> [Action item]:
Every entry must come back exactly as it was given.

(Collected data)
--------------------------------

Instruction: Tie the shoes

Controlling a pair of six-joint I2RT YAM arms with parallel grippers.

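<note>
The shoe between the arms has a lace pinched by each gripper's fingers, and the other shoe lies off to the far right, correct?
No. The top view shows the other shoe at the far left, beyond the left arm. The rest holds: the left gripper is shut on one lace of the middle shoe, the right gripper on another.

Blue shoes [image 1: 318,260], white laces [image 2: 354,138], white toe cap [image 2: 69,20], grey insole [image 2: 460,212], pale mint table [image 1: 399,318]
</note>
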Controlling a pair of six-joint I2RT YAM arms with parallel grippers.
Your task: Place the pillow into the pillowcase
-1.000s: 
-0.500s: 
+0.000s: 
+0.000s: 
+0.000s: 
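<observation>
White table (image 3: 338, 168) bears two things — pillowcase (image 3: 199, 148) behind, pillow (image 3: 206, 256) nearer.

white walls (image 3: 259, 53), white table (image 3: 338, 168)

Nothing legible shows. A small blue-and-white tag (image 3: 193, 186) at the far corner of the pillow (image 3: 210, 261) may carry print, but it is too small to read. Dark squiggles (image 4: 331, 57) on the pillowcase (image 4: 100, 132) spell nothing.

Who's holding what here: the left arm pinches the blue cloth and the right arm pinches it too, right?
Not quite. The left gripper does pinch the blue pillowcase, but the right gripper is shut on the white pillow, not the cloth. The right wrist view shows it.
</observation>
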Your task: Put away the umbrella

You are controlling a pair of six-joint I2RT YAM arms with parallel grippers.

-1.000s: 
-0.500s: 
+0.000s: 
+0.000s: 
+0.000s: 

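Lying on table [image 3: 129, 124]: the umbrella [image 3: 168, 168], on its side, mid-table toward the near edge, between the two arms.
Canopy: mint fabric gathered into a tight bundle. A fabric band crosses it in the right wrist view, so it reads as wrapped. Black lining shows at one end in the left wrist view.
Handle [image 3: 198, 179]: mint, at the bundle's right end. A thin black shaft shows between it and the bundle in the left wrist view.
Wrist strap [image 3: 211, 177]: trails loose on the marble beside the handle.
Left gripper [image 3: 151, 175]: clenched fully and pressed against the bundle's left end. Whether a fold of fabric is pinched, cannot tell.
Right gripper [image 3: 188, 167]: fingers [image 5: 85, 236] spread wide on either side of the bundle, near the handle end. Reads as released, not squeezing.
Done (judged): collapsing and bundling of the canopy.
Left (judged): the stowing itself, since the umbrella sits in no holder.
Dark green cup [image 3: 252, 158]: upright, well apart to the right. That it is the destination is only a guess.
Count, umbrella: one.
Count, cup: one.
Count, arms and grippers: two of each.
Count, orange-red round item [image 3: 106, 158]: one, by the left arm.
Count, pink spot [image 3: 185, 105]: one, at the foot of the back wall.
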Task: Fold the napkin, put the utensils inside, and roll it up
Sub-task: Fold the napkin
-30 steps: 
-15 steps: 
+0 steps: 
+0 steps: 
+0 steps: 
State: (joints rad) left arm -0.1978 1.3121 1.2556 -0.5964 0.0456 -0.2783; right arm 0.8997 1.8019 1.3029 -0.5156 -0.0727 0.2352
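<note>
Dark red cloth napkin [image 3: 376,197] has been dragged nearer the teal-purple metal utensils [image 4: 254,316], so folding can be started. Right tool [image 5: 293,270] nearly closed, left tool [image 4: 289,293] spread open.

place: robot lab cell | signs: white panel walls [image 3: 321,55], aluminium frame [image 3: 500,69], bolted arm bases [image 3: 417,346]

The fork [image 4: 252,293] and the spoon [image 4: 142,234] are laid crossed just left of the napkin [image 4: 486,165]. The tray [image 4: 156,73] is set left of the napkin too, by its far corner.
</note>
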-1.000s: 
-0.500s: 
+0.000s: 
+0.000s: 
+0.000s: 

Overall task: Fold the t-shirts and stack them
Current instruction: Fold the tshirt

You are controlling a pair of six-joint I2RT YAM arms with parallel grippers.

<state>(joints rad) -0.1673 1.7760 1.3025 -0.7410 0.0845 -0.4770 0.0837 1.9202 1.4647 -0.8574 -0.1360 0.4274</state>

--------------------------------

> [The completed task]:
Instruction: Tie the shoes

Controlling a pair of six-joint I2RT YAM arms with parallel grippers.

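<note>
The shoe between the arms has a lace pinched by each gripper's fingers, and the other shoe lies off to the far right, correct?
No. The top view shows the other shoe at the far left, beyond the left arm. The rest holds: the left gripper is shut on one lace of the middle shoe, the right gripper on another.

Blue shoes [image 1: 318,260], white laces [image 2: 354,138], white toe cap [image 2: 69,20], grey insole [image 2: 460,212], pale mint table [image 1: 399,318]
</note>
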Controlling a pair of six-joint I2RT YAM arms with parallel grippers.
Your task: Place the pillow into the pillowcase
-1.000s: 
-0.500s: 
+0.000s: 
+0.000s: 
+0.000s: 
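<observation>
White table (image 3: 338, 168) bears two things — pillowcase (image 3: 199, 148) behind, pillow (image 3: 206, 256) nearer.

white walls (image 3: 259, 53), white table (image 3: 338, 168)

Nothing legible shows. A small blue-and-white tag (image 3: 193, 186) at the far corner of the pillow (image 3: 210, 261) may carry print, but it is too small to read. Dark squiggles (image 4: 331, 57) on the pillowcase (image 4: 100, 132) spell nothing.

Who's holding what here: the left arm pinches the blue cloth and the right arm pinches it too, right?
Not quite. The left gripper does pinch the blue pillowcase, but the right gripper is shut on the white pillow, not the cloth. The right wrist view shows it.
</observation>
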Your task: Put away the umbrella

You are controlling a pair of six-joint I2RT YAM arms with parallel grippers.

-1.000s: 
-0.500s: 
+0.000s: 
+0.000s: 
+0.000s: 

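Lying on table [image 3: 129, 124]: the umbrella [image 3: 168, 168], on its side, mid-table toward the near edge, between the two arms.
Canopy: mint fabric gathered into a tight bundle. A fabric band crosses it in the right wrist view, so it reads as wrapped. Black lining shows at one end in the left wrist view.
Handle [image 3: 198, 179]: mint, at the bundle's right end. A thin black shaft shows between it and the bundle in the left wrist view.
Wrist strap [image 3: 211, 177]: trails loose on the marble beside the handle.
Left gripper [image 3: 151, 175]: clenched fully and pressed against the bundle's left end. Whether a fold of fabric is pinched, cannot tell.
Right gripper [image 3: 188, 167]: fingers [image 5: 85, 236] spread wide on either side of the bundle, near the handle end. Reads as released, not squeezing.
Done (judged): collapsing and bundling of the canopy.
Left (judged): the stowing itself, since the umbrella sits in no holder.
Dark green cup [image 3: 252, 158]: upright, well apart to the right. That it is the destination is only a guess.
Count, umbrella: one.
Count, cup: one.
Count, arms and grippers: two of each.
Count, orange-red round item [image 3: 106, 158]: one, by the left arm.
Count, pink spot [image 3: 185, 105]: one, at the foot of the back wall.
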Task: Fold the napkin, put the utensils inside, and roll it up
Sub-task: Fold the napkin
-30 steps: 
-15 steps: 
+0 steps: 
+0 steps: 
+0 steps: 
State: (joints rad) left arm -0.1978 1.3121 1.2556 -0.5964 0.0456 -0.2783; right arm 0.8997 1.8019 1.3029 -0.5156 -0.0727 0.2352
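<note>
Dark red cloth napkin [image 3: 376,197] has been dragged nearer the teal-purple metal utensils [image 4: 254,316], so folding can be started. Right tool [image 5: 293,270] nearly closed, left tool [image 4: 289,293] spread open.

place: robot lab cell | signs: white panel walls [image 3: 321,55], aluminium frame [image 3: 500,69], bolted arm bases [image 3: 417,346]

The fork [image 4: 252,293] and the spoon [image 4: 142,234] are laid crossed just left of the napkin [image 4: 486,165]. The tray [image 4: 156,73] is set left of the napkin too, by its far corner.
</note>
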-1.000s: 
-0.500s: 
+0.000s: 
+0.000s: 
+0.000s: 

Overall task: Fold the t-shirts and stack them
Current instruction: Fold the tshirt

You are controlling a pair of six-joint I2RT YAM arms with parallel grippers.

<state>(joints rad) -0.1673 1.7760 1.3025 -0.7410 0.0845 -0.4770 0.0837 1.9202 1.4647 -0.8574 -0.1360 0.4274</state>

Here the output is complete.